The library community has redescribed its roles in the information lifecycle by building on the extensive knowledge base we have developed through buying published research and organizing and archiving information. With a growing sense of urgency, libraries have defined publishing and archiving services as critical to 21st century research institutions, but dysfunctional in the current environment. Our research and IT colleagues trust Libraries to address these needs that cannot be readily met through existing publication channels or through the existing research infrastructure. But how do libraries effectively operate these services when both short- and long-term costs are not well understood?
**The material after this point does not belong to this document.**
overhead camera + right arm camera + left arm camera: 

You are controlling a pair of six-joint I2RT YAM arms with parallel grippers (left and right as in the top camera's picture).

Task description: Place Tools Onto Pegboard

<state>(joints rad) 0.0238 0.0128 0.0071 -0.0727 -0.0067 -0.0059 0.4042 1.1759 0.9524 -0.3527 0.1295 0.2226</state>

This presentation provides a research update on Business Cases for New Service Development in Research Libraries, a CLIR/DLF-funded research project to recommend methods for effective service planning in research libraries, adapting processes from the business as well as the not-for-profit sectors. Our research will examine how business planning methods can be applied in our not-for-profit contexts, and we will recommend some best practices that may be adopted. We will also research and write up to six case studies based on the development of campus-based publishing programs and research data management services. Our presentation at DLF will recap the goals of this project, present our planning model and outline our plans for case studies. We wish to solicit feedback on how our project can best meet the community’s needs.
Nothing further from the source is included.